Exercise description:
Each line of the data below that includes the string "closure" must be copied.

*** Material provided ***

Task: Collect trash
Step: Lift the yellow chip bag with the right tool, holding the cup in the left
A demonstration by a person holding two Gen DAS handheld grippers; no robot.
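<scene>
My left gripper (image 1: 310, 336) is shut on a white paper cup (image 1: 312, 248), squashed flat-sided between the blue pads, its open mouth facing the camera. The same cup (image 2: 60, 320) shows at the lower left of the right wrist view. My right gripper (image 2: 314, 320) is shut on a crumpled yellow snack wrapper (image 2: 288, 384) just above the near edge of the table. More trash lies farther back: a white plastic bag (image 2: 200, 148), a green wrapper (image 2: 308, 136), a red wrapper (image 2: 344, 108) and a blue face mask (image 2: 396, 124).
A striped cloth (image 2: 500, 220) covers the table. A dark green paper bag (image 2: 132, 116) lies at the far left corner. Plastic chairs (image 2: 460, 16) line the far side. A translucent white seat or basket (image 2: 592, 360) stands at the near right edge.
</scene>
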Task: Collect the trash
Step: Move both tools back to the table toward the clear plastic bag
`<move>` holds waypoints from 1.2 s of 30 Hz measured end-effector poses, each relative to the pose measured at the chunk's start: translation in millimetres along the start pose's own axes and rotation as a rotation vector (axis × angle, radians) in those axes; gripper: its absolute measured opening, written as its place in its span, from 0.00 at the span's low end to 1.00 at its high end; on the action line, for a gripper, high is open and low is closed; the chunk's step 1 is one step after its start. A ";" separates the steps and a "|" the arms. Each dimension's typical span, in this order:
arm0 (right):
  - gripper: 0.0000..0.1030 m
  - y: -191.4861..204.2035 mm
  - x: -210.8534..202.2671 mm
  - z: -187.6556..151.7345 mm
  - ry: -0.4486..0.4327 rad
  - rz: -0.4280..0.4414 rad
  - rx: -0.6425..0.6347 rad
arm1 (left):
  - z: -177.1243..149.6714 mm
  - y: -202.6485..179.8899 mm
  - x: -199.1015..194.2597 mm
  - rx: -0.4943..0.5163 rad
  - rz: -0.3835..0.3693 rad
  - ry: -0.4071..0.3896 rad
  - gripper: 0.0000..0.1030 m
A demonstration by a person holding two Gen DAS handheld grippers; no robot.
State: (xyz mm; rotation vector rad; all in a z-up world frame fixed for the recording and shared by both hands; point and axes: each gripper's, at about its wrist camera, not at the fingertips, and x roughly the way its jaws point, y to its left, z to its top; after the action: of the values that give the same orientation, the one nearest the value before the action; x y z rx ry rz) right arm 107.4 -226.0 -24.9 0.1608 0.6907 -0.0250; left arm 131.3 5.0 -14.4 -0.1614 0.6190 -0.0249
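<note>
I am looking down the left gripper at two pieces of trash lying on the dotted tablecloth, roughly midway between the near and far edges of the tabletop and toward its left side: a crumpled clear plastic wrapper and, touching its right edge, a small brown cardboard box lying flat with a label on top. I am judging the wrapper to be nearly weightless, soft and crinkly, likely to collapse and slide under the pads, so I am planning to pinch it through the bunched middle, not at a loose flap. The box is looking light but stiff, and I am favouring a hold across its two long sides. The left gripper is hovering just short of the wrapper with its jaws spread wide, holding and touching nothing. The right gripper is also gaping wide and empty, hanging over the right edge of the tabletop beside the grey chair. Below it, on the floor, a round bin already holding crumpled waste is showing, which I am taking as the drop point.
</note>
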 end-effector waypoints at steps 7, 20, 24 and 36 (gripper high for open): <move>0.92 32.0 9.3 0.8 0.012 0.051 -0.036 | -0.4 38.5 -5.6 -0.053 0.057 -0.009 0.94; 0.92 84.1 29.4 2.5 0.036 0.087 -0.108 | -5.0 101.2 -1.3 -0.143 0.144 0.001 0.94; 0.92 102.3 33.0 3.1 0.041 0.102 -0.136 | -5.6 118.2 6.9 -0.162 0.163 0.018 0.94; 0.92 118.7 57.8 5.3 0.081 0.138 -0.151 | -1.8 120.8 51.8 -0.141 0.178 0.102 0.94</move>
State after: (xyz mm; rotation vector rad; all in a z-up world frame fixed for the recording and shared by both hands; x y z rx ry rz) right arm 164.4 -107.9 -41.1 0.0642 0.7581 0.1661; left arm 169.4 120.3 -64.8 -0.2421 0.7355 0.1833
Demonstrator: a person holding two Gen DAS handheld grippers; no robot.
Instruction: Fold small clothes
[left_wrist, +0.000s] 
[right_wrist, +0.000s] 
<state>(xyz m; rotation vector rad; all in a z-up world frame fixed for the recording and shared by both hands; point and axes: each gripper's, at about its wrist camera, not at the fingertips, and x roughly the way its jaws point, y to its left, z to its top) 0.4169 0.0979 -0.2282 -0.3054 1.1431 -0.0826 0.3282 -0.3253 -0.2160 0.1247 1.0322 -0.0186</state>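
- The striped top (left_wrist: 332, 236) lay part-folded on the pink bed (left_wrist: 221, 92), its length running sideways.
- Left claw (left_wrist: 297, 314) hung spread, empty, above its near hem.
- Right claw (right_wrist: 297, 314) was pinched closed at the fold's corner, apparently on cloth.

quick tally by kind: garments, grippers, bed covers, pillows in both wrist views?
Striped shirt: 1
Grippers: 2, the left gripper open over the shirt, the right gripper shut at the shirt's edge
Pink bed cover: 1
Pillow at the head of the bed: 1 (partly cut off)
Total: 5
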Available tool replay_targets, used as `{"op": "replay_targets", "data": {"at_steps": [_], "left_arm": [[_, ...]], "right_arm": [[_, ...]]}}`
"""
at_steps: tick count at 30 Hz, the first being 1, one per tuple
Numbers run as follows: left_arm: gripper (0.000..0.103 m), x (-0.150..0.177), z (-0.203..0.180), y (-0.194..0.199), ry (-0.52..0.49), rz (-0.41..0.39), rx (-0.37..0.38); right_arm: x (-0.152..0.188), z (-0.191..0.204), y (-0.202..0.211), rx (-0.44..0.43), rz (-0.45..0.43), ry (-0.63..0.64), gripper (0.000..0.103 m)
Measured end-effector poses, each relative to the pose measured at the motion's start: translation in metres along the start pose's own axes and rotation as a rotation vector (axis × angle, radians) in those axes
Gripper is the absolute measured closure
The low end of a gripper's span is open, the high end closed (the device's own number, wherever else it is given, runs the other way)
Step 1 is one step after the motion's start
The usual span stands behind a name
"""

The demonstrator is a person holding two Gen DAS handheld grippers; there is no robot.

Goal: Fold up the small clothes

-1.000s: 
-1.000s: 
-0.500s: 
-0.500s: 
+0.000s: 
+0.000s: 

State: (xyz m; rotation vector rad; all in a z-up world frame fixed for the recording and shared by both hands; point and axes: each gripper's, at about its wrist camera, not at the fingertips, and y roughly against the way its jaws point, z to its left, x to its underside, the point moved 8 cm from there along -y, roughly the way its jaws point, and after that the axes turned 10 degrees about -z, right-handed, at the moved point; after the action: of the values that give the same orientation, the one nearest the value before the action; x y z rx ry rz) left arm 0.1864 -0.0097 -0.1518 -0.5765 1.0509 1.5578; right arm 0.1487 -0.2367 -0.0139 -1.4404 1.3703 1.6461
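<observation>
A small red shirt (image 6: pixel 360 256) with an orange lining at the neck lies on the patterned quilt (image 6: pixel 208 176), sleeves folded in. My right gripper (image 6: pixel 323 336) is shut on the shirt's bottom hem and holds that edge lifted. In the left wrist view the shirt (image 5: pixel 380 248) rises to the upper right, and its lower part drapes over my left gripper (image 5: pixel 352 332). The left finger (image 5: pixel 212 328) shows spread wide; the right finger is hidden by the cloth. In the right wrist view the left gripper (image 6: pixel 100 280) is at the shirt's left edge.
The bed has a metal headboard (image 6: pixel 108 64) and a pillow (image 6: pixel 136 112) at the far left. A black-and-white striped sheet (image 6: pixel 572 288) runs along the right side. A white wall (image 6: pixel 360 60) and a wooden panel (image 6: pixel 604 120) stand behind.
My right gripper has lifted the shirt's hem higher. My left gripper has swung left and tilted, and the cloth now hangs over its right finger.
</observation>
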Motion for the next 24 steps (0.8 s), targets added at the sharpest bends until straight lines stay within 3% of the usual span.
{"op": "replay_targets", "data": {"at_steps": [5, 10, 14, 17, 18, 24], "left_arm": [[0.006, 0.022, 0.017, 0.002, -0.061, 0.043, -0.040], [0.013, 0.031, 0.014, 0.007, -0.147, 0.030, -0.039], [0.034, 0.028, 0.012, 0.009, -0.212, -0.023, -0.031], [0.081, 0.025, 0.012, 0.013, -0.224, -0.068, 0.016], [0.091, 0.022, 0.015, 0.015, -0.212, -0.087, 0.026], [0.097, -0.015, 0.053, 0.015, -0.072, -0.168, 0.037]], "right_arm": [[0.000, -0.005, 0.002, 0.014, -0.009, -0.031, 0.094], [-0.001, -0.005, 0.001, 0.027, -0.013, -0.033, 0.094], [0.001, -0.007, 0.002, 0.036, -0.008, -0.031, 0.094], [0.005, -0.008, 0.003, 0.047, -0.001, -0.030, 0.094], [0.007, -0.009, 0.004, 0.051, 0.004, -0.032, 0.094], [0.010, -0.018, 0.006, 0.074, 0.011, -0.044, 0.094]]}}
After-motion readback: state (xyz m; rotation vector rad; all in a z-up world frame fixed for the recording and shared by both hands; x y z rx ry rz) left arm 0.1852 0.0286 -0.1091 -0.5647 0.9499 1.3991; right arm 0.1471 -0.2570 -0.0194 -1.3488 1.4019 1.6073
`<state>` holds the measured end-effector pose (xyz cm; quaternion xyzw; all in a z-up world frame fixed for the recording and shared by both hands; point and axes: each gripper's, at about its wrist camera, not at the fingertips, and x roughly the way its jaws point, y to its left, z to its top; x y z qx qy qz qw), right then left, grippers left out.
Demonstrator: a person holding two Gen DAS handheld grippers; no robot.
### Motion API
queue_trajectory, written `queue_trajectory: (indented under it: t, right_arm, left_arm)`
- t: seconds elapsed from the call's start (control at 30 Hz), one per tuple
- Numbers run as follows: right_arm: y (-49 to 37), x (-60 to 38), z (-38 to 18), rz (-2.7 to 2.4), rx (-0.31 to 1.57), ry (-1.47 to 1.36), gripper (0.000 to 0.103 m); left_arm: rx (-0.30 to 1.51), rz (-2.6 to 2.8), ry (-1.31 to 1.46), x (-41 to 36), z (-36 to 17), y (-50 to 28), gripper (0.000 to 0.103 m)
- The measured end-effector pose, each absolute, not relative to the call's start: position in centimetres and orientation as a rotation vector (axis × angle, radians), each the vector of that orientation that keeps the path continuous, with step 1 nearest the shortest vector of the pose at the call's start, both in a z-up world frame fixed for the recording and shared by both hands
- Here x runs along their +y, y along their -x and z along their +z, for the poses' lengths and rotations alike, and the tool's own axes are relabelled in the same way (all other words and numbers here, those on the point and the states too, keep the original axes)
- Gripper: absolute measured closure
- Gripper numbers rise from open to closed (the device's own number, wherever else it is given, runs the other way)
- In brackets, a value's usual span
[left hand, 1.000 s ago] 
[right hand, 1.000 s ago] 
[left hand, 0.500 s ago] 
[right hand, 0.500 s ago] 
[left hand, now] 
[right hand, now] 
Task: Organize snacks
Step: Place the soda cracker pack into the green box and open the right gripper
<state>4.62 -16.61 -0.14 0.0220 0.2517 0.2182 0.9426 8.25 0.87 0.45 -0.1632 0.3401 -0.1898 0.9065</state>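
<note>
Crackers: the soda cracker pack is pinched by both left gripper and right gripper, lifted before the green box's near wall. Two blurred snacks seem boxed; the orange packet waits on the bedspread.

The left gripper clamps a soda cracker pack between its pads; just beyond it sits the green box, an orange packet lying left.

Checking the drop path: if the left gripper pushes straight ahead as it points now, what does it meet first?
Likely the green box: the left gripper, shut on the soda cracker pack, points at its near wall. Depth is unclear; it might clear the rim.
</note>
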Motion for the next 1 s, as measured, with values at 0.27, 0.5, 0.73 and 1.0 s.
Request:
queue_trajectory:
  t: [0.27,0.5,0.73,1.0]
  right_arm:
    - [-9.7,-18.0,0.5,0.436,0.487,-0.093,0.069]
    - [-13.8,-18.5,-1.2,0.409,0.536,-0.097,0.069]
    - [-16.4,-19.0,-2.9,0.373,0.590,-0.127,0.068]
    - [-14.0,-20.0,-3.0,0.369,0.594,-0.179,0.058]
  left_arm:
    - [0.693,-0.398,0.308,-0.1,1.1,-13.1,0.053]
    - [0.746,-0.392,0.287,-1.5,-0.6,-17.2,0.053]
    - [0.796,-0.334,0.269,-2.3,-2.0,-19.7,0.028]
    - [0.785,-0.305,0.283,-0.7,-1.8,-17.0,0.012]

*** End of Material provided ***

Solution to the exercise:
Gripper is the absolute measured closure
- Gripper: absolute measured closure

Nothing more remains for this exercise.